JP2960566B2 - Electrostatic chuck substrate and electrostatic chuck - Google Patents

Description

DETAILED DESCRIPTION OF THE INVENTION

[0001]

BACKGROUND OF THE INVENTION 1. Field of the Invention The present invention relates to an electrostatic chuck, and more particularly, to an electrostatic chuck, in which a conductive, semiconductive or insulating object is electrostatically attracted and held, and can be easily detached. The present invention relates to an electrostatic chuck useful for a manufacturing process and the like.

[0002]

2. Description of the Related Art In recent years, the processes of manufacturing semiconductors and liquid crystals, and processes such as dry etching, ion implantation, and vapor deposition of semiconductor devices have been automated and made dry. ing.
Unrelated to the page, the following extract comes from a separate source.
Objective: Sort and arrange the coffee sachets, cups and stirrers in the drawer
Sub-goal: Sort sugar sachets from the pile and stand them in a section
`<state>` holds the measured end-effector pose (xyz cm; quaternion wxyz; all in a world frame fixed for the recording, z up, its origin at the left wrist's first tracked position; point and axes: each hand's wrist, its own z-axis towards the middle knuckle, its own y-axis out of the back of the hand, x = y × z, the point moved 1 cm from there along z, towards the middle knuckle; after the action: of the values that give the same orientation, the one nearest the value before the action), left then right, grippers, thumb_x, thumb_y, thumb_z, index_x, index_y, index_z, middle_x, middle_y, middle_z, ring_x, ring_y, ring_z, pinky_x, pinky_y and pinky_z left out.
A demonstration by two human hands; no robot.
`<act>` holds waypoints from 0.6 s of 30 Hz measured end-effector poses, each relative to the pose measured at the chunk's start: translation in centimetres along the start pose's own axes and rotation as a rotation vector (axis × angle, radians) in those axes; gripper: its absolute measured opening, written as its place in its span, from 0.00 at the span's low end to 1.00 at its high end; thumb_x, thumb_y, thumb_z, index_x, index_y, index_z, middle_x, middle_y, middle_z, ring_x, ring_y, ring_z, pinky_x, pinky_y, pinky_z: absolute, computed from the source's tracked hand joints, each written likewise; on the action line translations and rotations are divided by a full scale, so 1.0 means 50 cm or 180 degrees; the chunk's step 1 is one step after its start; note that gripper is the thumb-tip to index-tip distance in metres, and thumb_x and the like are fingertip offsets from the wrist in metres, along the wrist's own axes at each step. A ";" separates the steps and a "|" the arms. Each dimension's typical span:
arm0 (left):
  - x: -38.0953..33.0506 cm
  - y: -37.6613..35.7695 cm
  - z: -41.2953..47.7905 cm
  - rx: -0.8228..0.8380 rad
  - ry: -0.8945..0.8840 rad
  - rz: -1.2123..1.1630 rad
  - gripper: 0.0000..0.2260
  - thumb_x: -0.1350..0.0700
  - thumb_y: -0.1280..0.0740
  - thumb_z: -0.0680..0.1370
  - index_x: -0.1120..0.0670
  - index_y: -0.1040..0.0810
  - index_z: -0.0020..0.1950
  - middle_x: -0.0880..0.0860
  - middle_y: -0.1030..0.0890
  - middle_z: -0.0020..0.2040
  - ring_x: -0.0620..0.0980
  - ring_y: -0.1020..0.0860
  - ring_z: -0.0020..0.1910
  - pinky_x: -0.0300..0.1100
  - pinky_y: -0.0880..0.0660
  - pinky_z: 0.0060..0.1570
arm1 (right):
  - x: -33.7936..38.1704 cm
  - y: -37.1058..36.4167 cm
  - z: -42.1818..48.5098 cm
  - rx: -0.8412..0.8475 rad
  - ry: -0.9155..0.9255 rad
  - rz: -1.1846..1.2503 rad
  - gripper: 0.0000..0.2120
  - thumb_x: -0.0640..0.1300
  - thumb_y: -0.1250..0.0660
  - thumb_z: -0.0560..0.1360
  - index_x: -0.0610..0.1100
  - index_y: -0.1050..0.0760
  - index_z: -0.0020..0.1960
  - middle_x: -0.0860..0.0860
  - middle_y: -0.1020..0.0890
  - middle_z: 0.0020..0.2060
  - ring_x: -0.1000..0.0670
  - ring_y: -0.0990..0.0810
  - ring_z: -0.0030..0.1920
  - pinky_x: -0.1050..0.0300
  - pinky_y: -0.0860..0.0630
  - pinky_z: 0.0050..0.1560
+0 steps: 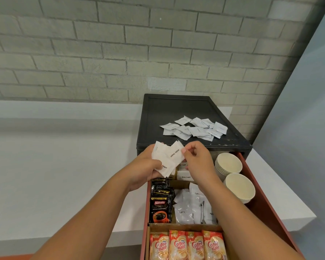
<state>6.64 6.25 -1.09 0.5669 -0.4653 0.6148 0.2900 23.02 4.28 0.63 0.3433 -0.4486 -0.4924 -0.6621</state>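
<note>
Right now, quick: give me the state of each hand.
Left hand: grips a bunch of white sugar sachets.
Right hand: pinches the edge of one of them.

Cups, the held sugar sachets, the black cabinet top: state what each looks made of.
Cups: likely paper, matte cream, thin rims, nested in stacks. Sugar sachets: seemingly matte white paper, creased, with printed text. Cabinet top: probably moulded plastic, dull black, with a raised border.

On white ledge [64,166]: black drawer unit [176,107]; white sachets [195,128] scattered atop.
</note>
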 end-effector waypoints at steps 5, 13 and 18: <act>-0.002 0.000 -0.003 -0.0008 -0.0008 -0.0044 0.28 0.72 0.38 0.79 0.43 0.35 0.70 0.46 0.25 0.62 0.51 0.21 0.58 0.43 0.19 0.48 | 0.024 0.041 0.006 -0.0079 0.0480 0.0286 0.09 0.42 0.38 0.81 0.54 0.25 0.46 0.56 0.22 0.46 0.56 0.20 0.36 0.64 0.23 0.30; -0.003 -0.007 -0.008 -0.0105 -0.0069 -0.0143 0.24 0.69 0.39 0.81 0.46 0.33 0.71 0.52 0.23 0.63 0.52 0.18 0.57 0.45 0.18 0.49 | 0.061 0.028 0.019 0.1062 0.0979 -0.1370 0.16 0.35 0.30 0.74 0.53 0.23 0.55 0.57 0.22 0.44 0.59 0.24 0.41 0.71 0.27 0.39; -0.005 -0.001 -0.009 0.0034 -0.0076 -0.0421 0.27 0.73 0.44 0.76 0.49 0.32 0.70 0.55 0.24 0.64 0.53 0.17 0.55 0.47 0.19 0.49 | 0.061 -0.006 0.023 0.1160 0.1052 -0.1530 0.20 0.36 0.27 0.71 0.50 0.24 0.60 0.54 0.22 0.46 0.54 0.24 0.45 0.58 0.22 0.49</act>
<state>6.48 5.90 -0.77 0.5946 -0.4984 0.5775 0.2541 21.93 5.43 3.48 0.3271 -0.1376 -0.6320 -0.6889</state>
In addition, as the diameter of a silicon wafer, glass, or the like as a substrate increases, the positional accuracy at the time of patterning has become more and more important with higher integration and miniaturization of circuits. For this reason, vacuum chucks are used for transporting and fixing substrates by suction.However, this type cannot be used because there is no pressure difference under vacuum conditions. In addition, since the attracted portion is locally attracted, there is a disadvantage that the substrate is partially distorted, and high-precision alignment cannot be performed, and thus is unsuitable for recent semiconductor and liquid crystal manufacturing processes. ing.

As an improvement over the above drawbacks, an electrostatic chuck that transports a substrate by using electrostatic force or attracts and fixes the substrate has attracted attention and has begun to be used. But,
When this electrostatic chuck sucks a silicon wafer or glass of a substrate, even if the applied voltage is cut off after the suction, the chucking force continues to work due to the residual charge between the substrate and the electrostatic chuck,
There is a disadvantage that a state where the substrate cannot be removed often occurs. This phenomenon occurs because the electric charge induced in the substrate by the electric field applied to the chuck electrode when the substrate is adsorbed is accumulated in the insulating layer such as silicon oxide on the surface of the silicon wafer or in the glass as the insulator. This is because even if the applied voltage is cut off for the purpose, the electric charge remains in the insulating layer and cannot be moved, and a residual electrostatic force is generated.

[0005]

Therefore, in order to reduce the residual electrostatic force of this electrostatic chuck, the material of the insulating dielectric layer is not oxidized and a low-resistance transition such as titanium oxide or lead titanate is used. A method of adding a metal has also been proposed (see JP-A-62-94953), but in this case, the withstand voltage is significantly reduced,
When a voltage is applied to obtain an electrostatic force, there is a disadvantage that a device function is damaged by discharge due to dielectric breakdown or a leak current flowing on the chuck surface.

[0006]

SUMMARY OF THE INVENTION The present invention relates to an electrostatic chuck substrate and an electrostatic chuck which solve such disadvantages, and has an insulating dielectric made of a sintered body and / or a sprayed ceramic above and below an electrode. covered with the body layer, insulating
A take-out portion of the edge of the dielectric layer an electrostatic chuck substrate and the electrostatic chuck plate of the electrode on the surface which does not adsorb the substrate characterized by comprising comprises a <br/> conductive thin film made of a metal
The gist of the invention is to provide an electrostatic chuck formed by attaching a lead wire so as to supply power from the outside and bonding a ceramic base material.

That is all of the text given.